# EXERCISE DIRECTIONS:
Copy the whole listing verbatim.

===== GIVEN RECORDS

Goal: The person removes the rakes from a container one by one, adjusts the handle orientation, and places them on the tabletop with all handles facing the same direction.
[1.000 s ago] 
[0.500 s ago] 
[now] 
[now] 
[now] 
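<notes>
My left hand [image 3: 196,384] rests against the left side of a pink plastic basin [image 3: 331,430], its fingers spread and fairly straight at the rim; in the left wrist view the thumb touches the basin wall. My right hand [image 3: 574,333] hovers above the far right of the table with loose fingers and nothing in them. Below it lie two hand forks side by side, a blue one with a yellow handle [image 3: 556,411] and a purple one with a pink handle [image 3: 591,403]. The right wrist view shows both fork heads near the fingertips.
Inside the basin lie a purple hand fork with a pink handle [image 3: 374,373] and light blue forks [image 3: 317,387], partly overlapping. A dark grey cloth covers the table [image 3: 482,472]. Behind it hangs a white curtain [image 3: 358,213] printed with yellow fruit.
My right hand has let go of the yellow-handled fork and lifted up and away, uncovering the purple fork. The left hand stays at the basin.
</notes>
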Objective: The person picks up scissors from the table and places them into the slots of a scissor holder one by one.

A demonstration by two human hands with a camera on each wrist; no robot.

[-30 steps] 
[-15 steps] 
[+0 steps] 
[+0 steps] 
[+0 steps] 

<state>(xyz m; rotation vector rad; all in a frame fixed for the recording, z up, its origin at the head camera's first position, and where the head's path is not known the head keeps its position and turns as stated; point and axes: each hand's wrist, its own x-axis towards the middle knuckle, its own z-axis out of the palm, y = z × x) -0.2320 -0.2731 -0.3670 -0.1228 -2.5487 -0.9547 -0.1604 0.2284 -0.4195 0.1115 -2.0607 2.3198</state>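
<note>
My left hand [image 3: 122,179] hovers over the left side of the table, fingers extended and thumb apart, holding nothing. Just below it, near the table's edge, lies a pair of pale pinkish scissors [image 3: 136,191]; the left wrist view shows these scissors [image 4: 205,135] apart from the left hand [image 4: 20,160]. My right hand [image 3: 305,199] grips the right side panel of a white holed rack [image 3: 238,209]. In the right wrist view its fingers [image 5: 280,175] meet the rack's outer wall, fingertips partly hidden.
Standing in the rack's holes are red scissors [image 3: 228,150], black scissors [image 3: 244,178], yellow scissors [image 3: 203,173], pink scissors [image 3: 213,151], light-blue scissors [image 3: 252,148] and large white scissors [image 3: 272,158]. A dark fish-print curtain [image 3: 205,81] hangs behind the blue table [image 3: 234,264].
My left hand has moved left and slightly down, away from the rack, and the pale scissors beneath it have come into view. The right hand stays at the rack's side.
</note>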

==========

# EXPECTED ANSWER:
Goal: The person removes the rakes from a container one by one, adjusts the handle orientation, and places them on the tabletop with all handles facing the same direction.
[1.000 s ago] 
[0.500 s ago] 
[now] 
[now] 
[now] 
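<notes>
My left hand [image 3: 196,384] rests against the left side of a pink plastic basin [image 3: 331,430], its fingers spread and fairly straight at the rim; in the left wrist view the thumb touches the basin wall. My right hand [image 3: 574,333] hovers above the far right of the table with loose fingers and nothing in them. Below it lie two hand forks side by side, a blue one with a yellow handle [image 3: 556,411] and a purple one with a pink handle [image 3: 591,403]. The right wrist view shows both fork heads near the fingertips.
Inside the basin lie a purple hand fork with a pink handle [image 3: 374,373] and light blue forks [image 3: 317,387], partly overlapping. A dark grey cloth covers the table [image 3: 482,472]. Behind it hangs a white curtain [image 3: 358,213] printed with yellow fruit.
My right hand has let go of the yellow-handled fork and lifted up and away, uncovering the purple fork. The left hand stays at the basin.
</notes>
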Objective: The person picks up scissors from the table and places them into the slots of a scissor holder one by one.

A demonstration by two human hands with a camera on each wrist; no robot.

[-30 steps] 
[-15 steps] 
[+0 steps] 
[+0 steps] 
[+0 steps] 

<state>(xyz m; rotation vector rad; all in a frame fixed for the recording, z up, its origin at the head camera's first position, and where the head's path is not known the head keeps its position and turns as stated; point and axes: each hand's wrist, its own x-axis towards the middle knuckle, its own z-axis out of the palm, y = z × x) -0.2320 -0.2731 -0.3670 -0.1228 -2.5487 -0.9547 -0.1604 0.2284 -0.4195 0.1115 -2.0607 2.3198</state>
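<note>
My left hand [image 3: 122,179] hovers over the left side of the table, fingers extended and thumb apart, holding nothing. Just below it, near the table's edge, lies a pair of pale pinkish scissors [image 3: 136,191]; the left wrist view shows these scissors [image 4: 205,135] apart from the left hand [image 4: 20,160]. My right hand [image 3: 305,199] grips the right side panel of a white holed rack [image 3: 238,209]. In the right wrist view its fingers [image 5: 280,175] meet the rack's outer wall, fingertips partly hidden.
Standing in the rack's holes are red scissors [image 3: 228,150], black scissors [image 3: 244,178], yellow scissors [image 3: 203,173], pink scissors [image 3: 213,151], light-blue scissors [image 3: 252,148] and large white scissors [image 3: 272,158]. A dark fish-print curtain [image 3: 205,81] hangs behind the blue table [image 3: 234,264].
My left hand has moved left and slightly down, away from the rack, and the pale scissors beneath it have come into view. The right hand stays at the rack's side.
</note>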

This finishes the exercise.